**WHAT YOU HAVE TO DO:**
Among the records below, find the lines with the word "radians" and copy them.

Stored records:
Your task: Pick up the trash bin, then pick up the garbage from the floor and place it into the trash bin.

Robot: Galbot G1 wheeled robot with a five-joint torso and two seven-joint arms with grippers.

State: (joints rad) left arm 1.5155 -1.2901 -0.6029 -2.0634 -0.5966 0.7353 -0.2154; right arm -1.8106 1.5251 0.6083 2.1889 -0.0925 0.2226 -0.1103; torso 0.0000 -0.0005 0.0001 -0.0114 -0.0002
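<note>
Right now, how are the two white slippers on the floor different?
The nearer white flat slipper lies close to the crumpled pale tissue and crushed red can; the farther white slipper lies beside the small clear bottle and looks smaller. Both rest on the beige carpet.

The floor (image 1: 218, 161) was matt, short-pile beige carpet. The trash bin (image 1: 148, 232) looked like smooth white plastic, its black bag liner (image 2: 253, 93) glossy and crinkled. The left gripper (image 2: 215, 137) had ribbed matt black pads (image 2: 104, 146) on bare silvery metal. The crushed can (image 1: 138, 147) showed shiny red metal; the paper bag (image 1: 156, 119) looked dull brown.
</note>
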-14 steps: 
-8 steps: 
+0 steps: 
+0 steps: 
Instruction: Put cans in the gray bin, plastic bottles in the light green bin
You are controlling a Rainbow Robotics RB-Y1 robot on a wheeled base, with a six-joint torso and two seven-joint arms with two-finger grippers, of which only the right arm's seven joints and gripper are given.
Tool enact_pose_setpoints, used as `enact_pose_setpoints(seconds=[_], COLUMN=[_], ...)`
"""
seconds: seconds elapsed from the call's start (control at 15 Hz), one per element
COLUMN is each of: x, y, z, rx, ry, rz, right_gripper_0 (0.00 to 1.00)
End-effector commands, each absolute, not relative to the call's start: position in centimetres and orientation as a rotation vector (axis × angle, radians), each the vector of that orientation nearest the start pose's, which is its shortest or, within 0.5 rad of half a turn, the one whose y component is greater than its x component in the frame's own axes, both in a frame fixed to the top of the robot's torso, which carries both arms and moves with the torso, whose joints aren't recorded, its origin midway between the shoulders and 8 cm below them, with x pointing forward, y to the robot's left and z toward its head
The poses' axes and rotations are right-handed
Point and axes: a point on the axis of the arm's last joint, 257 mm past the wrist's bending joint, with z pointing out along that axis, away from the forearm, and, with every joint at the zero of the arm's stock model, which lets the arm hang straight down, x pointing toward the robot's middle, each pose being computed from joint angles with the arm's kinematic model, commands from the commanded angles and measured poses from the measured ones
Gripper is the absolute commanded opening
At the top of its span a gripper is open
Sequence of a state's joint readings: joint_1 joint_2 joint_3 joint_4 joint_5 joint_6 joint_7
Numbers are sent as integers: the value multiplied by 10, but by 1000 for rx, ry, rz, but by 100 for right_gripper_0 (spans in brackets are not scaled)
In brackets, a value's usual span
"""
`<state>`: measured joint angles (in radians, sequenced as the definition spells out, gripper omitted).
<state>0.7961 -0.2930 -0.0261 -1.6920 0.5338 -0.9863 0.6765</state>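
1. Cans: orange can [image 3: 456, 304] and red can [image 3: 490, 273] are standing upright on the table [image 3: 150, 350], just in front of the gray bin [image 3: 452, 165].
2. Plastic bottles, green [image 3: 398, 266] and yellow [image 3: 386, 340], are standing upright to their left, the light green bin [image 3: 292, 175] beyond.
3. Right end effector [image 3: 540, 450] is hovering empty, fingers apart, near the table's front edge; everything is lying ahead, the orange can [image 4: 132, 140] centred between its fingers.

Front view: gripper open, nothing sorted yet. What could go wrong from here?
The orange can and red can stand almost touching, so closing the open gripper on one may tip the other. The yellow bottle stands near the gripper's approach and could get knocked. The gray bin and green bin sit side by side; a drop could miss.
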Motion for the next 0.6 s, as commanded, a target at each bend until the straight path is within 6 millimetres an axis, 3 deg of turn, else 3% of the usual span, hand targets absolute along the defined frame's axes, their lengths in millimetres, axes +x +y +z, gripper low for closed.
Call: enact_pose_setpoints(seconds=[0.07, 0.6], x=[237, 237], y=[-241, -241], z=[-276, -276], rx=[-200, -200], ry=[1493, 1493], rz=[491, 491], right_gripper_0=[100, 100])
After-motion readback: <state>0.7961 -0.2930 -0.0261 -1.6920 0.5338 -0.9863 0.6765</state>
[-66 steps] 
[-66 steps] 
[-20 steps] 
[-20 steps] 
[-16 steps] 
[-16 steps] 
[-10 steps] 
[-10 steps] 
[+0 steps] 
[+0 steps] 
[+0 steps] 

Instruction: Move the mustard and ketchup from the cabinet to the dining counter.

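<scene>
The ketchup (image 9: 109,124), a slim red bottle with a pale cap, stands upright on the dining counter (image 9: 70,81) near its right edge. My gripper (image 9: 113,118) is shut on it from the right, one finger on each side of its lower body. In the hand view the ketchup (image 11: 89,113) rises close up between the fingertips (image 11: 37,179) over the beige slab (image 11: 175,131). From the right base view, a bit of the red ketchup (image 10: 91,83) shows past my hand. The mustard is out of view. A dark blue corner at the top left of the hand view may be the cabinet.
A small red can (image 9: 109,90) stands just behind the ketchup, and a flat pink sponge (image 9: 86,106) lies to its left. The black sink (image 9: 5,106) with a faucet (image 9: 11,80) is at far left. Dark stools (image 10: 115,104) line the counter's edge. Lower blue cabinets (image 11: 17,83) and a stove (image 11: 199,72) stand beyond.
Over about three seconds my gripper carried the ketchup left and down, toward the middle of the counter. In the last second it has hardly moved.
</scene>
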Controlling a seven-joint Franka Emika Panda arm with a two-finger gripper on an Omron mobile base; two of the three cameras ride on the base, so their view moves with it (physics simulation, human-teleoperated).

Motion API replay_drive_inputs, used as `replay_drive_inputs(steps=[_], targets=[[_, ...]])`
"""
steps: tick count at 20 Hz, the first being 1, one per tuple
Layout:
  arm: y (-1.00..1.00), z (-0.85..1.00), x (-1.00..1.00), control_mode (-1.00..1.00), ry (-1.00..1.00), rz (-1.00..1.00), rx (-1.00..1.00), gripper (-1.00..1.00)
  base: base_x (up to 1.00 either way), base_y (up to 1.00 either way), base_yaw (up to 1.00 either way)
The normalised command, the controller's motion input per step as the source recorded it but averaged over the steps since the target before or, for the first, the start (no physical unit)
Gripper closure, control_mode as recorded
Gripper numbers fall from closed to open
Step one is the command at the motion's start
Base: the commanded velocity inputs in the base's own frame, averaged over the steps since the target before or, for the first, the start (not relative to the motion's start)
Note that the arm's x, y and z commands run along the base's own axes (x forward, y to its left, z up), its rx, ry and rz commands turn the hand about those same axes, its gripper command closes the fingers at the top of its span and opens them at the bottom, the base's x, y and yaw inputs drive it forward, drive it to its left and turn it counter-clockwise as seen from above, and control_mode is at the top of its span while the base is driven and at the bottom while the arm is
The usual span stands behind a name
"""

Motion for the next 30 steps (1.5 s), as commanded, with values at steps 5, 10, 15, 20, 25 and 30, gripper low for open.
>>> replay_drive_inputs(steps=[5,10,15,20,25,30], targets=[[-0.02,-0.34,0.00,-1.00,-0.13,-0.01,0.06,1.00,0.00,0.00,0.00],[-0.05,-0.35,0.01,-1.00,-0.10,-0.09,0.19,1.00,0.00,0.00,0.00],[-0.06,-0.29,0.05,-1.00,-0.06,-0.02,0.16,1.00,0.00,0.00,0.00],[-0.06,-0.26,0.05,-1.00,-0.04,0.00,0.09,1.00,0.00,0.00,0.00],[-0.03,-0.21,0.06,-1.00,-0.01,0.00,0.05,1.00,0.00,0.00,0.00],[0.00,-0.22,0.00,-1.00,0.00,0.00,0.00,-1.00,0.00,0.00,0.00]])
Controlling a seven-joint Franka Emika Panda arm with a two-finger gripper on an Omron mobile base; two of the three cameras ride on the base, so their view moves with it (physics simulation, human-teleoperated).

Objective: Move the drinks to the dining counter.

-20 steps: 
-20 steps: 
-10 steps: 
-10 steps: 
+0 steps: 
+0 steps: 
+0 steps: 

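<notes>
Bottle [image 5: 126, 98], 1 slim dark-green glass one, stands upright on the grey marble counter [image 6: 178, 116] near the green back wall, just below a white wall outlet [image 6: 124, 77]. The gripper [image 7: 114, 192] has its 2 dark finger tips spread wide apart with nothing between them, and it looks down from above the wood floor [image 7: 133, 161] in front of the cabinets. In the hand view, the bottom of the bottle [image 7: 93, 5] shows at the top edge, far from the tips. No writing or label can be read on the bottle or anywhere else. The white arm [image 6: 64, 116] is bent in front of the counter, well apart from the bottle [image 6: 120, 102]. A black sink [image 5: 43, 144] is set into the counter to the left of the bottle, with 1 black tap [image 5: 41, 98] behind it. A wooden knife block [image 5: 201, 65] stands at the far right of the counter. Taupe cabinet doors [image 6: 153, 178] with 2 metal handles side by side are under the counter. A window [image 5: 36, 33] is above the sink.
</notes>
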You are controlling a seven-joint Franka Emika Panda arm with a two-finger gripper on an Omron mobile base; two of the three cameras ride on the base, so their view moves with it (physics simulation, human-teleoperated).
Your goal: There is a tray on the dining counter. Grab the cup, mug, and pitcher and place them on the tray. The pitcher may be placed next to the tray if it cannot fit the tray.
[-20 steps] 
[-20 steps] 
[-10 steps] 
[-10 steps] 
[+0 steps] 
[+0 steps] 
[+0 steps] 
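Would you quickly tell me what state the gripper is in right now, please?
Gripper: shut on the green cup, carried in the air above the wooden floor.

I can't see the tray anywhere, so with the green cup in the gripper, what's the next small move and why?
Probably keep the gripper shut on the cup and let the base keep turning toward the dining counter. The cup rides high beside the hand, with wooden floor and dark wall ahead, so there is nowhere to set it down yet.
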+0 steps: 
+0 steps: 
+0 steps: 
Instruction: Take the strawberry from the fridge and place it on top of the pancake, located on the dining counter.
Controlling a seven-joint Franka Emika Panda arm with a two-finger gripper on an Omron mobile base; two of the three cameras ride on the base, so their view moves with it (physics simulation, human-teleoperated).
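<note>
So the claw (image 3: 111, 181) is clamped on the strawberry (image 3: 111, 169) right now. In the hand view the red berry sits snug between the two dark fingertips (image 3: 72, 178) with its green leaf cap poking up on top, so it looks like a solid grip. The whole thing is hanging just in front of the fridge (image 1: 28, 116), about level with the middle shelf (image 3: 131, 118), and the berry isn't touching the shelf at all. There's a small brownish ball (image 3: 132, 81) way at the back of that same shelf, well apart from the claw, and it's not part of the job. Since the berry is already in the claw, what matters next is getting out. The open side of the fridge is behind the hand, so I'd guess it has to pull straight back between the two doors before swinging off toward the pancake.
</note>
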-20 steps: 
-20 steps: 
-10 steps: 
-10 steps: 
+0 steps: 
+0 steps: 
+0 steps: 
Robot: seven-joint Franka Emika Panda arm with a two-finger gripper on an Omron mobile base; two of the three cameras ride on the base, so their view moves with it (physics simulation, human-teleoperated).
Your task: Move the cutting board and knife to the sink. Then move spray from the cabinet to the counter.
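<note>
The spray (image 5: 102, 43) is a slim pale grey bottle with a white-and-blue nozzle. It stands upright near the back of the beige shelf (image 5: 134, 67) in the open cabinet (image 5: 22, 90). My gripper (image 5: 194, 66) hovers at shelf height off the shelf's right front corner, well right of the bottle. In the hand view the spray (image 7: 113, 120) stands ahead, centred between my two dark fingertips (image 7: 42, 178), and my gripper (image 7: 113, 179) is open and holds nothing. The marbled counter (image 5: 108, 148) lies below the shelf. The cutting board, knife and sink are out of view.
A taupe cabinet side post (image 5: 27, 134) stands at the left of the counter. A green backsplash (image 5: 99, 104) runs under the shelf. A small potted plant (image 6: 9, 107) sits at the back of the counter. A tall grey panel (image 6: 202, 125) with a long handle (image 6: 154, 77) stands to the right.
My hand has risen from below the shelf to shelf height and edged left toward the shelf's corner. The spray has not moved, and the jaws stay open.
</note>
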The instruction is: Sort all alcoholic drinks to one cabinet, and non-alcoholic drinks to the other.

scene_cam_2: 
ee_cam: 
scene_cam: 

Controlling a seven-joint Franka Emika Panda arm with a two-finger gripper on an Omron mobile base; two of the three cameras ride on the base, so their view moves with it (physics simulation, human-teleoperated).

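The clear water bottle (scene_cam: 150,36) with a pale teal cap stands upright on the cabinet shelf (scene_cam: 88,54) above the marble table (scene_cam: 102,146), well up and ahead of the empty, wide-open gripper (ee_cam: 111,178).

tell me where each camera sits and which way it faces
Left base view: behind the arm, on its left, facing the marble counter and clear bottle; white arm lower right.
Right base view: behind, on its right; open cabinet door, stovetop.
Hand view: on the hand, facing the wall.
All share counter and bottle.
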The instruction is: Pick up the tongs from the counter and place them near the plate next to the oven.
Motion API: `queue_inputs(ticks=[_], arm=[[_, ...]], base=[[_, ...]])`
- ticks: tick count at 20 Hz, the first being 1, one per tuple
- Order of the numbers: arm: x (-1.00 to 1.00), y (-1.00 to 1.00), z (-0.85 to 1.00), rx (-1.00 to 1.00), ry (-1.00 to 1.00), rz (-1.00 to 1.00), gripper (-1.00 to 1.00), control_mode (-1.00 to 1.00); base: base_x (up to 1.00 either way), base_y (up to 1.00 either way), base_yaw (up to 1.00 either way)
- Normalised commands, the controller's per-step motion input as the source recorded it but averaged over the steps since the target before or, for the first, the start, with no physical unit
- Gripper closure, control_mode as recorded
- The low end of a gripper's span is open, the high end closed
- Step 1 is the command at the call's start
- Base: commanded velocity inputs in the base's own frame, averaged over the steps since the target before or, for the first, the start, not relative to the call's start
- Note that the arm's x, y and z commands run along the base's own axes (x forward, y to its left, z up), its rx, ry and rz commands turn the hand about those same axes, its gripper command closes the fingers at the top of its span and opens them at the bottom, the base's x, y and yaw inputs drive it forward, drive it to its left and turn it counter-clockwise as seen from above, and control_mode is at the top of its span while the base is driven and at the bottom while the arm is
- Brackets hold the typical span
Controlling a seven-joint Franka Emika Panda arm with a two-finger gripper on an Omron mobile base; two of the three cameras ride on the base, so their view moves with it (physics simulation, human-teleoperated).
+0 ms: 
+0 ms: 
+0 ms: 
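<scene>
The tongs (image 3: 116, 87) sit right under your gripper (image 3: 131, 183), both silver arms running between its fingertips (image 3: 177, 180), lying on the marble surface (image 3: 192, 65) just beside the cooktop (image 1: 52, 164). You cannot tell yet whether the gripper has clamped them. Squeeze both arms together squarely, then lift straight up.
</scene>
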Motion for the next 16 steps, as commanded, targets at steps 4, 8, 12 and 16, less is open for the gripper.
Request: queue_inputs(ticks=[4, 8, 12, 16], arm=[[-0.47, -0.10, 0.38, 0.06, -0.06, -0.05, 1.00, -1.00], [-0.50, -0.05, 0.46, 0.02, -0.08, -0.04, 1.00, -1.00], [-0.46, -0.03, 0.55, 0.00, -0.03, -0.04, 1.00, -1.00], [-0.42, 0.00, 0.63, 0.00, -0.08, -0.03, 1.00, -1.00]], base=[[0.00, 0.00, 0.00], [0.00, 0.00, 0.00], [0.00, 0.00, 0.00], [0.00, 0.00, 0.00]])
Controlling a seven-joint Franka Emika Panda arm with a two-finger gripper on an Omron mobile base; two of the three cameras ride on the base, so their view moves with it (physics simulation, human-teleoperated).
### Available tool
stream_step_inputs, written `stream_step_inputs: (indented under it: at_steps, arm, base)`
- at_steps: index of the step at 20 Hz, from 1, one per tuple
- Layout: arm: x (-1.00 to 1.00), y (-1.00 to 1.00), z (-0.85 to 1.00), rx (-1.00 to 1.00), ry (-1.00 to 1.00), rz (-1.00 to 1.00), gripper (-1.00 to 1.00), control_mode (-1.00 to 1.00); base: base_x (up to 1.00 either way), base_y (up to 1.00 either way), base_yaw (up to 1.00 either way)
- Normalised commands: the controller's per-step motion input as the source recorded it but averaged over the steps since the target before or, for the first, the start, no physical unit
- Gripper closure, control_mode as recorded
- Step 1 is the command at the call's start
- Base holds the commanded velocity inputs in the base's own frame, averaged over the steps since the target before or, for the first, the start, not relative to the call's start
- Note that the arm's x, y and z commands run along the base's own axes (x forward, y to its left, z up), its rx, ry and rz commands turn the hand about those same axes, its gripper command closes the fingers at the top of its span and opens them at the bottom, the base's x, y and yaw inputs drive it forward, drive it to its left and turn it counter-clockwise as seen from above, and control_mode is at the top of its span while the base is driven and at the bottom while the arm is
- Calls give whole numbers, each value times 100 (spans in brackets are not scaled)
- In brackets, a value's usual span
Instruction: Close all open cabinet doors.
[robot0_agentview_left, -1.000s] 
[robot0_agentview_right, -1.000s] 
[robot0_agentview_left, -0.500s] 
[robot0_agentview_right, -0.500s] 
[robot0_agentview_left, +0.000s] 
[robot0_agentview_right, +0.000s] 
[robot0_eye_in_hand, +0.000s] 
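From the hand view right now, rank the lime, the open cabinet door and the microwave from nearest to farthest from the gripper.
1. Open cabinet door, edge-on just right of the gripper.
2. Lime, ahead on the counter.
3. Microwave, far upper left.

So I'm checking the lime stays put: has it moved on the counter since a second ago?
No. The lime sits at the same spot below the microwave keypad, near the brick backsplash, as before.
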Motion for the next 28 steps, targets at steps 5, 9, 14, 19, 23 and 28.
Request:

**EXERCISE RESPONSE:**
End-effector commands, each absolute, not relative to the call's start: position in centimetres and orientation as a rotation vector (axis × angle, radians), each the vector of that orientation nearest the start pose's, which is its shortest or, within 0.5 rad of half a turn, the one whose y component is greater than its x component in the frame's own axes, both in a frame fixed to the top of the robot's torso, which carries both arms and moves with the torso, whose joints aren't recorded, its origin midway between the shoulders and 8 cm below them, with x pointing forward, y to the robot's left and z toward its head
`<state>`: measured joint angles (in radians, sequenced as the definition spells out, gripper omitted).

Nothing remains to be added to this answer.